### GIVEN DATA

_ _ _ _ _

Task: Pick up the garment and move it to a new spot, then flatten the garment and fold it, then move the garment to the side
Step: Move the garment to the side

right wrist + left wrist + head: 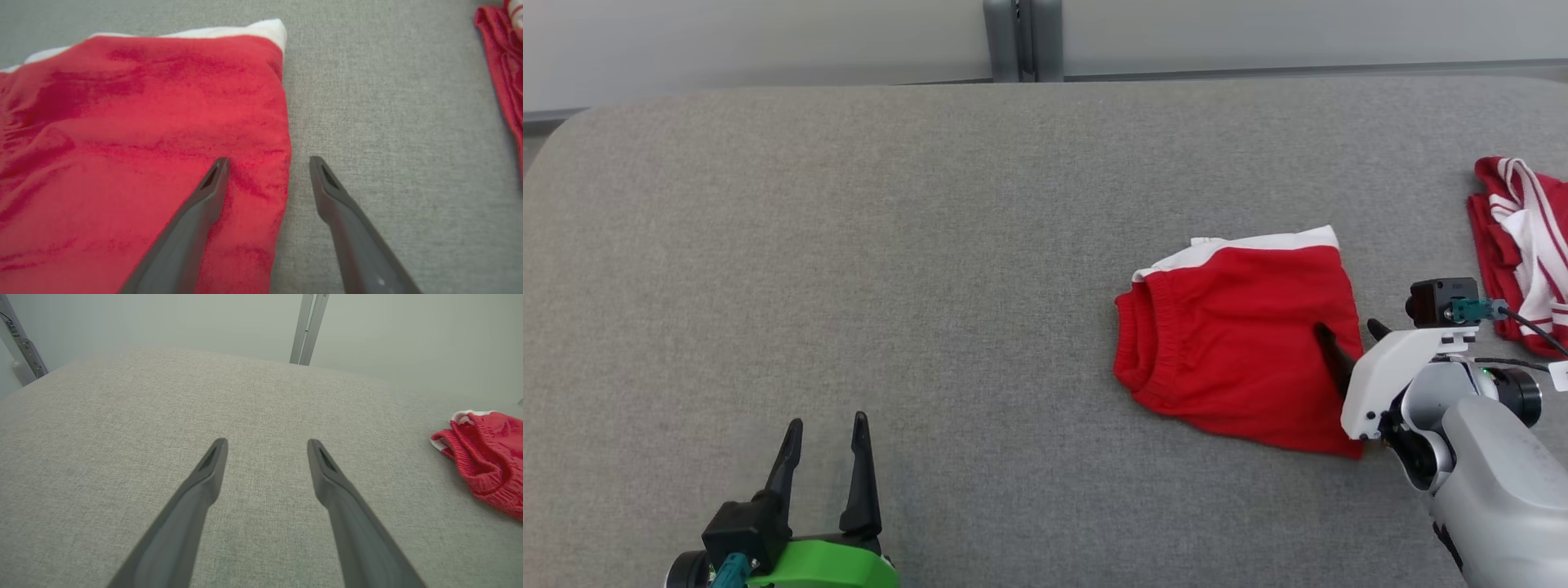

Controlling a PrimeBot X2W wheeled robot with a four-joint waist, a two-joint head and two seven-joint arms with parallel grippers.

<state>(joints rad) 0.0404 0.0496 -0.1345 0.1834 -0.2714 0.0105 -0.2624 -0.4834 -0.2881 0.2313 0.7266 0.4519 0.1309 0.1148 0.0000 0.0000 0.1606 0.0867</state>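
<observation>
The garment [1241, 343] is a pair of red shorts with a white band, lying folded on the grey surface right of centre; it also appears in the right wrist view [143, 143] and at the right edge of the left wrist view [488, 457]. My right gripper [1349, 333] [267, 161] is open and straddles the garment's right edge, one finger over the red cloth, the other over bare grey fabric, nothing gripped. My left gripper [827, 426] [267, 443] stands open at the lower left, far from the garment, with nothing between its fingers.
A second red garment with white stripes [1523, 245] [500, 69] lies bunched at the far right edge. The grey fabric surface [849, 245] stretches wide to the left and back. A grey post [1023, 39] stands against the pale wall behind.
</observation>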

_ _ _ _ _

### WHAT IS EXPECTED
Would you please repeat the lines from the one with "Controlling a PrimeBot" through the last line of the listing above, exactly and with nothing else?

### EXERCISE SOLUTION
Controlling a PrimeBot X2W wheeled robot with a four-joint waist, a two-joint head and two seven-joint arms with parallel grippers.

<state>(joints rad) 0.0404 0.0496 -0.1345 0.1834 -0.2714 0.0105 -0.2624 -0.4834 -0.2881 0.2313 0.7266 0.4519 0.1309 0.1148 0.0000 0.0000 0.1606 0.0867</state>
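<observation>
The garment [1241, 343] is a pair of red shorts with a white band, lying folded on the grey surface right of centre; it also appears in the right wrist view [143, 143] and at the right edge of the left wrist view [488, 457]. My right gripper [1349, 333] [267, 161] is open and straddles the garment's right edge, one finger over the red cloth, the other over bare grey fabric, nothing gripped. My left gripper [827, 426] [267, 443] stands open at the lower left, far from the garment, with nothing between its fingers.
A second red garment with white stripes [1523, 245] [500, 69] lies bunched at the far right edge. The grey fabric surface [849, 245] stretches wide to the left and back. A grey post [1023, 39] stands against the pale wall behind.
</observation>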

Nothing else belongs to this answer.